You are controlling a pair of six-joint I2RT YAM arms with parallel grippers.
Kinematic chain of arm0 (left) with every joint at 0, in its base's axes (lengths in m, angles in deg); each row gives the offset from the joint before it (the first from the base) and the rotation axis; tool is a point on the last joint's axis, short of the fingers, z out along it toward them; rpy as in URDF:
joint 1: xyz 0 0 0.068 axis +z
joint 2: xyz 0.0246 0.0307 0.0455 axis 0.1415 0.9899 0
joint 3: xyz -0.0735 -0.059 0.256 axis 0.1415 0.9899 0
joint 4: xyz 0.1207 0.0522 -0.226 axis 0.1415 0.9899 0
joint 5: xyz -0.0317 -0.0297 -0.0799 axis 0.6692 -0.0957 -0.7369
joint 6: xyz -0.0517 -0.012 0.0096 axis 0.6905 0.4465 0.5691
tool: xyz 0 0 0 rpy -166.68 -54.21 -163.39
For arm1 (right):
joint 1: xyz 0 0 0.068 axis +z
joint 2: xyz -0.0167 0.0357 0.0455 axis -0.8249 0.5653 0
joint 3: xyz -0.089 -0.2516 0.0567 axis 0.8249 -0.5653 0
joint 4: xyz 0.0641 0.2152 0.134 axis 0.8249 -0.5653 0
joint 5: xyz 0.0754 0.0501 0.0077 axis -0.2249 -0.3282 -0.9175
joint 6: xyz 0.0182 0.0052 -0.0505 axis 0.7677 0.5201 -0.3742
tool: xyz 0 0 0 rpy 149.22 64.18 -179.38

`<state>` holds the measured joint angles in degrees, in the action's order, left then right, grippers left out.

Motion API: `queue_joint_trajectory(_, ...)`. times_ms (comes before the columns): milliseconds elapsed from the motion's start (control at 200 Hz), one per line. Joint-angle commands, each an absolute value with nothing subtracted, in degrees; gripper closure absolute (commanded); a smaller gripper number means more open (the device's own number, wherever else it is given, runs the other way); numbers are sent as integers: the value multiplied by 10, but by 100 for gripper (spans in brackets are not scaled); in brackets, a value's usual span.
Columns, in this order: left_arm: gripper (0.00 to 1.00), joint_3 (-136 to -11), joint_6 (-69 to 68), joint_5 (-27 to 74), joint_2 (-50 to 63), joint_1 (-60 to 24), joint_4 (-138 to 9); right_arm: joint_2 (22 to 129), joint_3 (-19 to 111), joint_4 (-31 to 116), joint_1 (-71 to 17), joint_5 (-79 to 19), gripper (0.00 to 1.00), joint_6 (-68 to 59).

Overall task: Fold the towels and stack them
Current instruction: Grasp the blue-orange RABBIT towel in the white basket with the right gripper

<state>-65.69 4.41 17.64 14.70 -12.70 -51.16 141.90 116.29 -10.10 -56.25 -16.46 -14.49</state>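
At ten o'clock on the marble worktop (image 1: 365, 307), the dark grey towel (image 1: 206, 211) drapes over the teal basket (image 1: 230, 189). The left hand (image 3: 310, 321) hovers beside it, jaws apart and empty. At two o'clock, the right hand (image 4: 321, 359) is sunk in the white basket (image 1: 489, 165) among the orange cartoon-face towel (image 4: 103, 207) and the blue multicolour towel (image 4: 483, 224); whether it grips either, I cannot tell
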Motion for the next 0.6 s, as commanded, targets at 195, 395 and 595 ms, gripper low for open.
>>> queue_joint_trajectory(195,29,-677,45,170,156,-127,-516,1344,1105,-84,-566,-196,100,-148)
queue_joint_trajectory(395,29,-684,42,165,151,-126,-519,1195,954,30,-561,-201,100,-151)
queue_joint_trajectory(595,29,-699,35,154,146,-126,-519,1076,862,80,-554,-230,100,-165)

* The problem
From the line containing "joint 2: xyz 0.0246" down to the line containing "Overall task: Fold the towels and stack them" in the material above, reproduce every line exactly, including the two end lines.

* Answer to this exercise
joint 2: xyz 0.0246 0.0307 0.0455 axis 0.1415 0.9899 0
joint 3: xyz -0.0735 -0.059 0.256 axis 0.1415 0.9899 0
joint 4: xyz 0.1207 0.0522 -0.226 axis 0.1415 0.9899 0
joint 5: xyz -0.0317 -0.0297 -0.0799 axis 0.6692 -0.0957 -0.7369
joint 6: xyz -0.0517 -0.012 0.0096 axis 0.6905 0.4465 0.5691
tool: xyz 0 0 0 rpy -166.68 -54.21 -163.39
For arm1 (right):
joint 1: xyz 0 0 0.068 axis +z
joint 2: xyz -0.0167 0.0357 0.0455 axis -0.8249 0.5653 0
joint 3: xyz -0.089 -0.2516 0.0567 axis 0.8249 -0.5653 0
joint 4: xyz 0.0641 0.2152 0.134 axis 0.8249 -0.5653 0
joint 5: xyz 0.0754 0.0501 0.0077 axis -0.2249 -0.3282 -0.9175
joint 6: xyz 0.0182 0.0052 -0.0505 axis 0.7677 0.5201 -0.3742
tool: xyz 0 0 0 rpy 149.22 64.18 -179.38

`<state>` holds the measured joint angles in degrees, in the action's order, left then right, grippers left out.

Motion API: `queue_joint_trajectory(_, ...)`. times_ms (comes before the columns): milliseconds elapsed from the motion's start (control at 200 Hz), one per line. Joint-angle commands, each an absolute value with nothing subtracted, in degrees; gripper closure absolute (commanded); a smaller gripper number means more open (the device's own number, wherever else it is given, runs the other way); numbers are sent as integers: the value multiplied by 10, but by 100 for gripper (spans in brackets are not scaled); in brackets, a value's usual span.
Columns, in this order: left_arm: gripper (0.00 to 1.00), joint_3 (-136 to -11), joint_6 (-69 to 68), joint_5 (-27 to 74), joint_2 (-50 to 63), joint_1 (-60 to 24), joint_4 (-138 to 9); right_arm: joint_2 (22 to 129), joint_3 (-19 to 111), joint_4 (-31 to 116), joint_1 (-71 to 17), joint_5 (-79 to 19), gripper (0.00 to 1.00), joint_6 (-68 to 59).

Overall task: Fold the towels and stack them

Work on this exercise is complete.